◆ Work order: Where a line contains "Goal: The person", start there and write out that line and each one after it, word for word, through the final line of the entries; add nothing else.

[Records from a collection]
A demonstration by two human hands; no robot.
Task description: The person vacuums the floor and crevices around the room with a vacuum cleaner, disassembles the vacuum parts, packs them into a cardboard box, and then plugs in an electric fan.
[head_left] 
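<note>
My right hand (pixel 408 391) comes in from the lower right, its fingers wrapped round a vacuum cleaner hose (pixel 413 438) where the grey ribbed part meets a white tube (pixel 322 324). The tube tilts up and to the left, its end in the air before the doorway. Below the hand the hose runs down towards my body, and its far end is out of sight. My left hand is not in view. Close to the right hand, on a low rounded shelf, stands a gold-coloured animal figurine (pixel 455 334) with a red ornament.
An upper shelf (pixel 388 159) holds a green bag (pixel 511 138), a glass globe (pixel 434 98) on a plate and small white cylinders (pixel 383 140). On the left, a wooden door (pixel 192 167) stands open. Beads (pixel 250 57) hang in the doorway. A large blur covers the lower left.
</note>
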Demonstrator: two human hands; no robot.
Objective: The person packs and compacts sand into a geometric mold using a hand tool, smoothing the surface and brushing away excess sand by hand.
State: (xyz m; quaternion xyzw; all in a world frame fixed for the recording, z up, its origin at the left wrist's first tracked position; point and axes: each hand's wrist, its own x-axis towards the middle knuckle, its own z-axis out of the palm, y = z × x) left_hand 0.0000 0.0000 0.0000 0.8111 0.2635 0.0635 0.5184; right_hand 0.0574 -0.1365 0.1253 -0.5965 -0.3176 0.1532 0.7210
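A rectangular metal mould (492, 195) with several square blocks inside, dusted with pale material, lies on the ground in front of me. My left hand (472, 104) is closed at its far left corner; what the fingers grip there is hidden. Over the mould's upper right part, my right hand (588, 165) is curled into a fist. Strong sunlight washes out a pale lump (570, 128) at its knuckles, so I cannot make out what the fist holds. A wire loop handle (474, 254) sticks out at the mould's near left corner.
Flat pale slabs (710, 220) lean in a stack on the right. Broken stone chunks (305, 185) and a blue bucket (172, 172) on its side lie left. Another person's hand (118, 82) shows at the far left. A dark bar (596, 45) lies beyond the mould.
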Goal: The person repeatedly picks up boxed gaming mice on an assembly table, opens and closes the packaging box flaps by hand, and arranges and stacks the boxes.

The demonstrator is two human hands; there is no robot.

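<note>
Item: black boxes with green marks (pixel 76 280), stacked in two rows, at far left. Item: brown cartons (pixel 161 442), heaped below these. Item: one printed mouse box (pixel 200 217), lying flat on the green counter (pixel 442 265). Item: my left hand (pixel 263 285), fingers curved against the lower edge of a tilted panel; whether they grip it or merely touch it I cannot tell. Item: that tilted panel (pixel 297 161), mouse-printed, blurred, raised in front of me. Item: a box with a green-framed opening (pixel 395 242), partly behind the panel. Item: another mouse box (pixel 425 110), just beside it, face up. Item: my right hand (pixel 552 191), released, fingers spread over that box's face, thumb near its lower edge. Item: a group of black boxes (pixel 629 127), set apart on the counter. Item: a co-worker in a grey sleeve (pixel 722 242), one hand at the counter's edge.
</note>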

◆ Reply to the task:
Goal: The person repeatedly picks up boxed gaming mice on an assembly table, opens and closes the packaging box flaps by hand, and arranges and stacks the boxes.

The demonstrator is two human hands; there is no robot.

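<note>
Item: black boxes with green marks (pixel 76 280), stacked in two rows, at far left. Item: brown cartons (pixel 161 442), heaped below these. Item: one printed mouse box (pixel 200 217), lying flat on the green counter (pixel 442 265). Item: my left hand (pixel 263 285), fingers curved against the lower edge of a tilted panel; whether they grip it or merely touch it I cannot tell. Item: that tilted panel (pixel 297 161), mouse-printed, blurred, raised in front of me. Item: a box with a green-framed opening (pixel 395 242), partly behind the panel. Item: another mouse box (pixel 425 110), just beside it, face up. Item: my right hand (pixel 552 191), released, fingers spread over that box's face, thumb near its lower edge. Item: a group of black boxes (pixel 629 127), set apart on the counter. Item: a co-worker in a grey sleeve (pixel 722 242), one hand at the counter's edge.
</note>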

Fully answered, the exercise is complete.